Exercise aim – How many of the lines in the material underneath include the string "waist"? State the number only.

Dataset excerpt –

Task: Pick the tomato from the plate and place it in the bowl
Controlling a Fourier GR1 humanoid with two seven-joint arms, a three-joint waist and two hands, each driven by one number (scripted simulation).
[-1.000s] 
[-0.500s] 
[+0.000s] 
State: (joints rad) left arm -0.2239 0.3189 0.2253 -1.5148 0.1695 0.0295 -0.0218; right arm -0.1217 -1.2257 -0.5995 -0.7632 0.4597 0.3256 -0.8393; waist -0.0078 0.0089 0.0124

Finished task – 2